The output should be identical to the entries that follow.
[MATERIAL FOR THIS TASK — start]
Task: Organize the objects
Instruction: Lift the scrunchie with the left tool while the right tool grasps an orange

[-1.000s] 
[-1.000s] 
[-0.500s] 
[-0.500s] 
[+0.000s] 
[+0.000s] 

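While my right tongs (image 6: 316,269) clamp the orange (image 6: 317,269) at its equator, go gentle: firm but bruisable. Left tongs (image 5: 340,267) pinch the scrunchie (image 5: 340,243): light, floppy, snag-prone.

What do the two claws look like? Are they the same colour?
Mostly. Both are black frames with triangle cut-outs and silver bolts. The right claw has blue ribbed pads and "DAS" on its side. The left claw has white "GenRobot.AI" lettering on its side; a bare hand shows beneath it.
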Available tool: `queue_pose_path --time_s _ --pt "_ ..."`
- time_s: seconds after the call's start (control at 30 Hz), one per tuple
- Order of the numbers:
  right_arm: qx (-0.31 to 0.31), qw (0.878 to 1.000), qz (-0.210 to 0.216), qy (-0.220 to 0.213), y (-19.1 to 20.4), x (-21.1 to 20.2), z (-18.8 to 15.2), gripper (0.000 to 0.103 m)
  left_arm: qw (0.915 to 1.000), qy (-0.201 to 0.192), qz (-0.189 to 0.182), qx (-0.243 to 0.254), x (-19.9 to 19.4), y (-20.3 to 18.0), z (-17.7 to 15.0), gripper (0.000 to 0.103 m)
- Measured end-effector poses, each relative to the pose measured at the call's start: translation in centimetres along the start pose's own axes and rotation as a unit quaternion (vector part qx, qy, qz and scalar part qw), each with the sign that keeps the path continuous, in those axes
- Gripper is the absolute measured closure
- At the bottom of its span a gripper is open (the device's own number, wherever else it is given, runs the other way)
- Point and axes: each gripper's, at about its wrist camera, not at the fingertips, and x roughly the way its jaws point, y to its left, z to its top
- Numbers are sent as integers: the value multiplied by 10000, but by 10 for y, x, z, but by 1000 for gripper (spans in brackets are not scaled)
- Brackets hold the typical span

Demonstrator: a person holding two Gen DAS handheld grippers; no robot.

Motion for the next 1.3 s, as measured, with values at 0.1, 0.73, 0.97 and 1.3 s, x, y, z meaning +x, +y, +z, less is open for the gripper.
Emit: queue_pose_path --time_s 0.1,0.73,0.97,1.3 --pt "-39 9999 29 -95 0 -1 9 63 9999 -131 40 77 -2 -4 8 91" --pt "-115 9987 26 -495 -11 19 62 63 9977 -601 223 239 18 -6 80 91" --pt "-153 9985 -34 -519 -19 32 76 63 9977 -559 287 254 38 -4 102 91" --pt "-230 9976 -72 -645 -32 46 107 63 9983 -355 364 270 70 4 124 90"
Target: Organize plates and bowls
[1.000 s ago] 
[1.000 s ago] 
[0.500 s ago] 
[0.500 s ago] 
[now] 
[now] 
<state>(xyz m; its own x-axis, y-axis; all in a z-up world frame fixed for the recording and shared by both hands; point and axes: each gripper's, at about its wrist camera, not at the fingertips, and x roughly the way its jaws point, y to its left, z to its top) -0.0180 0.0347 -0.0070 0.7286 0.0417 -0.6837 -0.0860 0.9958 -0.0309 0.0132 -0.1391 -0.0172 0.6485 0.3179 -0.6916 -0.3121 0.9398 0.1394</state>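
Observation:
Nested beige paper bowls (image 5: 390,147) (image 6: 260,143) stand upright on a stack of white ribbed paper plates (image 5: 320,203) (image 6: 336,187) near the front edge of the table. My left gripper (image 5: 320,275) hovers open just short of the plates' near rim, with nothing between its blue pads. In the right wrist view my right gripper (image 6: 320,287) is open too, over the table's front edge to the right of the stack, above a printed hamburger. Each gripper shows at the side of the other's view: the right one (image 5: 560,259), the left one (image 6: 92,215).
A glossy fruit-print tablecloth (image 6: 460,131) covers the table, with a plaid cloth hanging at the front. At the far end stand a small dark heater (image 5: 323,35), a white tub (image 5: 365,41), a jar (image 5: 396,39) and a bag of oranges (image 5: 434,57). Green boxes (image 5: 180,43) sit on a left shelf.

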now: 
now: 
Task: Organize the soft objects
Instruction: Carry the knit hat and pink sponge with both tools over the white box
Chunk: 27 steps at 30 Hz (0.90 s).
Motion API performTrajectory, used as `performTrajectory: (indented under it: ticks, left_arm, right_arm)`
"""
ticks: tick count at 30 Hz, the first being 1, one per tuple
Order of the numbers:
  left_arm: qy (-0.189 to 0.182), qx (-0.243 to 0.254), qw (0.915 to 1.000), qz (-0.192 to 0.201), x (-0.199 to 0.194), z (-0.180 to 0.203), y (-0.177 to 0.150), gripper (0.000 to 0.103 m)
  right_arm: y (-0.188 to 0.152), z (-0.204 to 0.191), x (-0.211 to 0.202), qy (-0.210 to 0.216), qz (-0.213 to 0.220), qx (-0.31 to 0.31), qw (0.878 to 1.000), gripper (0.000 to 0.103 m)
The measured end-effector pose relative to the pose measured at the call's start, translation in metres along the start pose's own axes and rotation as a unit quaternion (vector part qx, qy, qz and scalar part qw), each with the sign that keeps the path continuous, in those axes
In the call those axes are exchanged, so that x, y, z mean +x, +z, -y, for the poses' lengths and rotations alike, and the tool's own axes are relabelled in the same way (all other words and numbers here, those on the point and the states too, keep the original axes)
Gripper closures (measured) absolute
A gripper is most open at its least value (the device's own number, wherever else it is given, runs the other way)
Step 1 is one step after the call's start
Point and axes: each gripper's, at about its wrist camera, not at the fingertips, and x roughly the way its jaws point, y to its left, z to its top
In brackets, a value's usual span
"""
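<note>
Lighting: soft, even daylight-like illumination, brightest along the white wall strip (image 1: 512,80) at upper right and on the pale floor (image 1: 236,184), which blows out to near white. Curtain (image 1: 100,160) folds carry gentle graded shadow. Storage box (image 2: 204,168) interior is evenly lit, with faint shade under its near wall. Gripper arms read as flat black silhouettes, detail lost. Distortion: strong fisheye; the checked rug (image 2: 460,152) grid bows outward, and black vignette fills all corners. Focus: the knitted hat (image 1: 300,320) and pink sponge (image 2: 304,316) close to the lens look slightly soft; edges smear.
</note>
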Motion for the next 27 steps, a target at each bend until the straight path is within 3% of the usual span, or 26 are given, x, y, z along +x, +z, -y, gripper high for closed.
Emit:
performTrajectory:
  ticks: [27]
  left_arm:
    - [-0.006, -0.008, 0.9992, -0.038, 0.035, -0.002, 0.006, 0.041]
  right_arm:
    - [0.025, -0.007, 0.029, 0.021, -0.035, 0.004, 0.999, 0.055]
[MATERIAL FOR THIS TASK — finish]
RESULT OF THIS TASK:
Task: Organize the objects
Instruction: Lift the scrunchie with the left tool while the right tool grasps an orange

[-1.000s] 
[-1.000s] 
[-0.500s] 
[-0.500s] 
[+0.000s] 
[+0.000s] 

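While my right tongs (image 6: 316,269) clamp the orange (image 6: 317,269) at its equator, go gentle: firm but bruisable. Left tongs (image 5: 340,267) pinch the scrunchie (image 5: 340,243): light, floppy, snag-prone.

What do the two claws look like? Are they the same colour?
Mostly. Both are black frames with triangle cut-outs and silver bolts. The right claw has blue ribbed pads and "DAS" on its side. The left claw has white "GenRobot.AI" lettering on its side; a bare hand shows beneath it.
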Available tool: `queue_pose_path --time_s _ --pt "_ ..."`
- time_s: seconds after the call's start (control at 30 Hz), one per tuple
- Order of the numbers:
  right_arm: qx (-0.31 to 0.31), qw (0.878 to 1.000), qz (-0.210 to 0.216), qy (-0.220 to 0.213), y (-19.1 to 20.4), x (-21.1 to 20.2), z (-18.8 to 15.2), gripper (0.000 to 0.103 m)
  left_arm: qw (0.915 to 1.000), qy (-0.201 to 0.192), qz (-0.189 to 0.182), qx (-0.243 to 0.254), x (-19.9 to 19.4), y (-20.3 to 18.0), z (-17.7 to 15.0), gripper (0.000 to 0.103 m)
- Measured end-effector poses, each relative to the pose measured at the call's start: translation in centimetres along the start pose's own axes and rotation as a unit quaternion (vector part qx, qy, qz and scalar part qw), each with the sign that keeps the path continuous, in those axes
- Gripper is the absolute measured closure
- At the bottom of its span a gripper is open (the device's own number, wherever else it is given, runs the other way)
- Point and axes: each gripper's, at about its wrist camera, not at the fingertips, and x roughly the way its jaws point, y to its left, z to its top
- Numbers are sent as integers: the value multiplied by 10000, but by 10 for y, x, z, but by 1000 for gripper (spans in brackets are not scaled)
- Brackets hold the typical span

Demonstrator: a person holding two Gen DAS handheld grippers; no robot.

Motion for the next 1.3 s, as measured, with values at 0.1, 0.73, 0.97 and 1.3 s, x, y, z meaning +x, +y, +z, less is open for the gripper.
Emit: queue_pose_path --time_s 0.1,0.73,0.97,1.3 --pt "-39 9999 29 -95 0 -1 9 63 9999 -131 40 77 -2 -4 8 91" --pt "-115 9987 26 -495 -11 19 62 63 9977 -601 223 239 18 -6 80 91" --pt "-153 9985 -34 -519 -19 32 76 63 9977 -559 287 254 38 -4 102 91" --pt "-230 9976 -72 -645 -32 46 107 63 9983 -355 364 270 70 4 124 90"
Target: Organize plates and bowls
[1.000 s ago] 
[1.000 s ago] 
[0.500 s ago] 
[0.500 s ago] 
[now] 
[now] 
<state>(xyz m; its own x-axis, y-axis; all in a z-up world frame fixed for the recording and shared by both hands; point and axes: each gripper's, at about its wrist camera, not at the fingertips, and x roughly the way its jaws point, y to its left, z to its top) -0.0180 0.0347 -0.0070 0.7286 0.0417 -0.6837 -0.0860 0.9958 -0.0309 0.0132 -0.1391 -0.0172 0.6485 0.3179 -0.6916 -0.3121 0.9398 0.1394</state>
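Observation:
Nested beige paper bowls (image 5: 390,147) (image 6: 260,143) stand upright on a stack of white ribbed paper plates (image 5: 320,203) (image 6: 336,187) near the front edge of the table. My left gripper (image 5: 320,275) hovers open just short of the plates' near rim, with nothing between its blue pads. In the right wrist view my right gripper (image 6: 320,287) is open too, over the table's front edge to the right of the stack, above a printed hamburger. Each gripper shows at the side of the other's view: the right one (image 5: 560,259), the left one (image 6: 92,215).
A glossy fruit-print tablecloth (image 6: 460,131) covers the table, with a plaid cloth hanging at the front. At the far end stand a small dark heater (image 5: 323,35), a white tub (image 5: 365,41), a jar (image 5: 396,39) and a bag of oranges (image 5: 434,57). Green boxes (image 5: 180,43) sit on a left shelf.
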
now: 
now: 
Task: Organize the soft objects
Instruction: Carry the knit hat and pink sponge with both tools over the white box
Chunk: 27 steps at 30 Hz (0.90 s).
Motion API performTrajectory, used as `performTrajectory: (indented under it: ticks, left_arm, right_arm)`
"""
ticks: tick count at 30 Hz, the first being 1, one per tuple
Order of the numbers:
  left_arm: qy (-0.189 to 0.182), qx (-0.243 to 0.254), qw (0.915 to 1.000), qz (-0.192 to 0.201), x (-0.199 to 0.194), z (-0.180 to 0.203), y (-0.177 to 0.150), gripper (0.000 to 0.103 m)
  right_arm: y (-0.188 to 0.152), z (-0.204 to 0.191), x (-0.211 to 0.202), qy (-0.210 to 0.216), qz (-0.213 to 0.220), qx (-0.31 to 0.31), qw (0.878 to 1.000), gripper (0.000 to 0.103 m)
The measured end-effector pose relative to the pose measured at the call's start, translation in metres along the start pose's own axes and rotation as a unit quaternion (vector part qx, qy, qz and scalar part qw), each with the sign that keeps the path continuous, in those axes
In the call those axes are exchanged, so that x, y, z mean +x, +z, -y, for the poses' lengths and rotations alike, and the tool's own axes are relabelled in the same way (all other words and numbers here, those on the point and the states too, keep the original axes)
Gripper closures (measured) absolute
A gripper is most open at its least value (the device's own number, wherever else it is given, runs the other way)
Step 1 is one step after the call's start
Point and axes: each gripper's, at about its wrist camera, not at the fingertips, and x roughly the way its jaws point, y to its left, z to its top
In brackets, a value's usual span
"""
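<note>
Lighting: soft, even daylight-like illumination, brightest along the white wall strip (image 1: 512,80) at upper right and on the pale floor (image 1: 236,184), which blows out to near white. Curtain (image 1: 100,160) folds carry gentle graded shadow. Storage box (image 2: 204,168) interior is evenly lit, with faint shade under its near wall. Gripper arms read as flat black silhouettes, detail lost. Distortion: strong fisheye; the checked rug (image 2: 460,152) grid bows outward, and black vignette fills all corners. Focus: the knitted hat (image 1: 300,320) and pink sponge (image 2: 304,316) close to the lens look slightly soft; edges smear.
</note>
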Motion for the next 27 steps, a target at each bend until the straight path is within 3% of the usual span, or 26 are given, x, y, z along +x, +z, -y, gripper high for closed.
Emit:
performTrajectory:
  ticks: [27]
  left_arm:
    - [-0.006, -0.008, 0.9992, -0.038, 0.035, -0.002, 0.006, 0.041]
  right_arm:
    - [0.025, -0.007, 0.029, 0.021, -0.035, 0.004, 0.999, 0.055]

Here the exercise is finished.